Die Erfahrungen, die Teilnehmerinnen mit den unterschiedlichsten Diagnosen gemacht haben, wurden in dem Buch „Jung.Schön.Krebs“ zusammengefasst. Alexandra Zymla ist darin mit vielen Aufnahmen zu sehen, die sie in schönen, berührenden Szenen zusammen mit ihrem Freund Patrick zeigen. Einige der Fotos sind Aktaufnahmen. Alle Bilder zeigen die heute 45-Jährige mit Glatze.

„Ich habe versucht, offensiv mit der Krankkeit und den Nebenwirkungen umzugehen“, sagt Alexandra Zymla in Aurich im Gespräch mit der Ostfriesen-Zeitung. Die Neusserin hat Mitte Juli ein paar Tage Urlaub in Greetsiel verbracht und bei der Gelegenheit Dorothea Seitz, eine der Autorinnen des Buches „Jung.Schön.Krebs“, in Aurich besucht. Sie habe immer mehr gelernt, sich nicht zu verstecken. So habe sie etwa im Dirndl und mit Glatze das Oktoberfest besucht. Der ein oder andere Blick habe sie gestreift, eine Frau habe sie sogar angesprochen und ihr ein Kompliment gemacht. „Sie sehen gut aus“, habe sie gesagt.

Sehr viel Kuscheln

Insgesamt habe sie Glück gehabt: Der Tumor habe brusterhaltend entfernt werden können, und zwar mit Hilfe einer damals ganz neuen Methode, bei der nur eine kleine Narbe zurückblieb. Dadurch sei die Frage, ob ihr Freund Patrick sie noch attraktiv finden würde, nie so richtig aufgekommen. Es habe sich sogar bedingt durch die Erkrankung ein positiver Effekt ergeben: eine neu entdeckte Körperlichkeit mit sehr viel Kuscheln und einem noch intensiveren Austausch von Zärtlichkeiten.
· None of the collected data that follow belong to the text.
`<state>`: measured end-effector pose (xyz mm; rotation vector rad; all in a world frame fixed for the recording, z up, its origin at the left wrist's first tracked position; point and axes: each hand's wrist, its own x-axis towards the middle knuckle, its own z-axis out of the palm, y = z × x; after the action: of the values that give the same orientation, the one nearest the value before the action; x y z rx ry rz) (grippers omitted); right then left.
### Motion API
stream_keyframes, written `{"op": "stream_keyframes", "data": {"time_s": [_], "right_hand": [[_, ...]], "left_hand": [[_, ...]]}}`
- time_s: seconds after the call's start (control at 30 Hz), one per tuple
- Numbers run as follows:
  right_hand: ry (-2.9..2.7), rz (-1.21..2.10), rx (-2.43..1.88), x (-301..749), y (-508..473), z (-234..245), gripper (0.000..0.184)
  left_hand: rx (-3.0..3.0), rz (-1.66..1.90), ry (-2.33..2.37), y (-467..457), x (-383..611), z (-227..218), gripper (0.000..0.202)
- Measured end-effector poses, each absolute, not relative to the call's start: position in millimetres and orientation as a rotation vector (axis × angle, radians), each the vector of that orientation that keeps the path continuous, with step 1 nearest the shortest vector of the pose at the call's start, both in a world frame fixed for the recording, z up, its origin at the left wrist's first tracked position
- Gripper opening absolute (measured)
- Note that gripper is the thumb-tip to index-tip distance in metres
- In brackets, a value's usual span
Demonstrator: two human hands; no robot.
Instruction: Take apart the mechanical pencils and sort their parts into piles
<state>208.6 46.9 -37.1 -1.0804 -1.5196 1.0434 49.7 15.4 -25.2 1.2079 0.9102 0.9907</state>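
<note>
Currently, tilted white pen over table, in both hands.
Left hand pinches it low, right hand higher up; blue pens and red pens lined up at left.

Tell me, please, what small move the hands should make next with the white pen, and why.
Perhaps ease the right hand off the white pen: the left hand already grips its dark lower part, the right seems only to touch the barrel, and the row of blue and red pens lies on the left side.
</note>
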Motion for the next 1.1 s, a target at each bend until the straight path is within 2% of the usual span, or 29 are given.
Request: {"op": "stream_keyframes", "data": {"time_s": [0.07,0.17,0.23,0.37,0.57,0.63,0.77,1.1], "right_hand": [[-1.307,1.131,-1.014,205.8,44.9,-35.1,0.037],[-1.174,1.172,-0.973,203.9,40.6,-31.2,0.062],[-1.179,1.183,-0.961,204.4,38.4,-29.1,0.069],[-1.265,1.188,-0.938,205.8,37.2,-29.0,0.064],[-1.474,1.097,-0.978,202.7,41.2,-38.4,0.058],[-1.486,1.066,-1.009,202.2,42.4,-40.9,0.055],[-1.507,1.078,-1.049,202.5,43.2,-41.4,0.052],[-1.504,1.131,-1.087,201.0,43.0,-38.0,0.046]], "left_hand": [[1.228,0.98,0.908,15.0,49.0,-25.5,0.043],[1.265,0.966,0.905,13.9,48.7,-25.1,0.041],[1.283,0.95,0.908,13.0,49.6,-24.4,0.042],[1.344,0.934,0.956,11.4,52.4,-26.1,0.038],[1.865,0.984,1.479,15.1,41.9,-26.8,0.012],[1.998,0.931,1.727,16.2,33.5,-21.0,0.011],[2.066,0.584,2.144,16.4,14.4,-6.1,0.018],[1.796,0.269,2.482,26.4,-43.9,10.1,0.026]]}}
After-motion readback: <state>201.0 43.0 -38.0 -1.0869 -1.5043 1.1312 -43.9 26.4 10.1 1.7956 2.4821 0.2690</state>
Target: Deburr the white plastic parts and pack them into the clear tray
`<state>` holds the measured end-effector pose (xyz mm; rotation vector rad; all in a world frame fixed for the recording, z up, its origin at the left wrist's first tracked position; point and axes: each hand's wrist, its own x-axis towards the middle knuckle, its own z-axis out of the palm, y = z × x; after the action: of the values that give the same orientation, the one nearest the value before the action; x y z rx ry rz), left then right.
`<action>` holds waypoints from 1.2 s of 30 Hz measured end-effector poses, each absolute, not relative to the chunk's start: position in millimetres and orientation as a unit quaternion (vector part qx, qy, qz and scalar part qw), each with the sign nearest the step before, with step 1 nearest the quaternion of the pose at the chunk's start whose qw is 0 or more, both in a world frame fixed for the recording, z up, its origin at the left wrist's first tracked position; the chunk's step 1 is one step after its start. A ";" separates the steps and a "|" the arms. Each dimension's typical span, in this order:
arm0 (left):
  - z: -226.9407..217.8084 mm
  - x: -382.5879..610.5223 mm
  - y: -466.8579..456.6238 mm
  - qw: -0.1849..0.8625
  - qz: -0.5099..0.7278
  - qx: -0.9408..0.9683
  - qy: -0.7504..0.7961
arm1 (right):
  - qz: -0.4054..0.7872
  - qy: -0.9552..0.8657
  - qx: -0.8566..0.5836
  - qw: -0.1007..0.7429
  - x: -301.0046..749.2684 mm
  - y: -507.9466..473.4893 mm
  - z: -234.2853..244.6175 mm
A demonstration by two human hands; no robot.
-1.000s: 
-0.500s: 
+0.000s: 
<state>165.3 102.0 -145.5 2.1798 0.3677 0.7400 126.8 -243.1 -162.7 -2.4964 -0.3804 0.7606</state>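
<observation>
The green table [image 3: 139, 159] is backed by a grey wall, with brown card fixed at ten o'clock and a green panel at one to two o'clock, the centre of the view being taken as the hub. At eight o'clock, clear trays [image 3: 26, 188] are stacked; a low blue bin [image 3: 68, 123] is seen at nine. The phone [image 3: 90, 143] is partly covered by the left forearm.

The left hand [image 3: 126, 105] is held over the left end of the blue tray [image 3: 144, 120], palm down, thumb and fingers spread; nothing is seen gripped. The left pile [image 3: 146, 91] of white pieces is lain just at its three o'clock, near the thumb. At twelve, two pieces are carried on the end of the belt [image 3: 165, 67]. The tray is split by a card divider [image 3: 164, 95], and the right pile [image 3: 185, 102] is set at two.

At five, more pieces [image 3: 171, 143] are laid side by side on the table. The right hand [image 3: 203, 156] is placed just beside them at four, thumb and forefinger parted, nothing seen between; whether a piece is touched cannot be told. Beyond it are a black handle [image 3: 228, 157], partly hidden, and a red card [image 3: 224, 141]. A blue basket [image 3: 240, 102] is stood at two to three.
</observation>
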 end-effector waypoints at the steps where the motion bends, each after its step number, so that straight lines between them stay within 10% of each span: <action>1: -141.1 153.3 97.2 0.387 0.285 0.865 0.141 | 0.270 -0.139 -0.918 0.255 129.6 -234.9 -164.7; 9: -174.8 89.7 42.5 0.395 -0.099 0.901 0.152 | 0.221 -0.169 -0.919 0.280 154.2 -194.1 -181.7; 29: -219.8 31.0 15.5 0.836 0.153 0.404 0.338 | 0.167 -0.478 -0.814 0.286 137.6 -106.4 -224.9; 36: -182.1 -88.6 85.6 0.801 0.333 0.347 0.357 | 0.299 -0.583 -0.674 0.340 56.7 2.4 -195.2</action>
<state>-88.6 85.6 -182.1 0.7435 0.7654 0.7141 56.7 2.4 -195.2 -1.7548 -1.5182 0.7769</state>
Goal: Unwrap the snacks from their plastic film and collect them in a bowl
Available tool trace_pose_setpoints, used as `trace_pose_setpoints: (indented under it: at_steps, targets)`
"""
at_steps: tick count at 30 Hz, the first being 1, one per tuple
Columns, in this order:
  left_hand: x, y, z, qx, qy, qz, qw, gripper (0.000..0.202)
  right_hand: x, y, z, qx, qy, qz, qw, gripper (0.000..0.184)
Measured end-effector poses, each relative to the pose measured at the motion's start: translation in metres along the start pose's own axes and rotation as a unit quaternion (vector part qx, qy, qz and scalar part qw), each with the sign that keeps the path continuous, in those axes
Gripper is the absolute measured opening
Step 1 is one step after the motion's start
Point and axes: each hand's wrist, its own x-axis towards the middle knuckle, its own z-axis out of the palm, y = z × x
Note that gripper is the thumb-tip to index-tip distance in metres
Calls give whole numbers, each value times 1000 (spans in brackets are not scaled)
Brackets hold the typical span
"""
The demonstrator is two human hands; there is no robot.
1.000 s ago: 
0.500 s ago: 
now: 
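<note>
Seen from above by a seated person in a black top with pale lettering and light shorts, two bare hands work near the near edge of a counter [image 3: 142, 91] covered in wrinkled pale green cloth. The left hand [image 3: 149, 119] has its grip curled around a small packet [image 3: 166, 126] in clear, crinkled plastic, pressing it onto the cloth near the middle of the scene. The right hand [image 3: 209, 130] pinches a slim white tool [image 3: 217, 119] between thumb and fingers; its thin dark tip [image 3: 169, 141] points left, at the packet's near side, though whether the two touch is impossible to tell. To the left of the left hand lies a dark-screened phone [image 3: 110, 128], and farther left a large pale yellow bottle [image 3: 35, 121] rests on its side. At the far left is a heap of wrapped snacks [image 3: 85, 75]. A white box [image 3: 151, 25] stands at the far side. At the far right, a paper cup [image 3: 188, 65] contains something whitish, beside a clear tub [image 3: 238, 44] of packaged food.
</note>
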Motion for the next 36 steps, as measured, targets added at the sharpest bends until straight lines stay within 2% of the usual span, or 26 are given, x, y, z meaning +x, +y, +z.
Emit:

Die Shootings zum Buch haben bei Alexandra Zymla nach eigenen Aussagen viele positive Erkenntnisse hervorgebracht. „Sie haben mir das Selbstvertrauen gegeben mich mit Glatze in der Öffentlichkeit zu zeigen. Ich bin mit Mütze hingeflogen und mit Glatze wieder nach Hause gekommen“, sagt sie. Wichtig seien auch die Begegnung mit den anderen Akteurinnen gewesen. Für die Shooting sei sie von Profis geschminkt worden, später habe sie auch Kurz-Lehrgänge besucht, um bestimmte Make-up-Techniken anwenden zu können.

Nebenwirkungen kaschieren

Schminkkurse für Krebskranke werden auch von der in Köln ansässigen Organisation DKMS life angeboten. „Regulär sind wird in 320 Kliniken und medizinischen Einrichtungen vertreten“, sagte Pressesprecherin Johanna Koenen. Wegen der Corona-Pandemie arbeite man allerdings derzeit an einer Online-Version, die voraussichtlich Anfang August verfügbar sei. Die Kurs-Leiterin gebe den Teilnehmerinnen Tipps, wie Nebenwirkungen der Chemotherapie zu kaschieren seien. Außer den Haaren verlören viele Patienten ihre Augenbrauen und Wimpern. Auch die Haut verändere sich, werde pergamentartig und bedürfe spezieller Pflege. Die Teilnahme an den Kursen sei kostenfrei. Wer online teilnehmen wolle, könne sich unter www.dkmslife.de anmelden.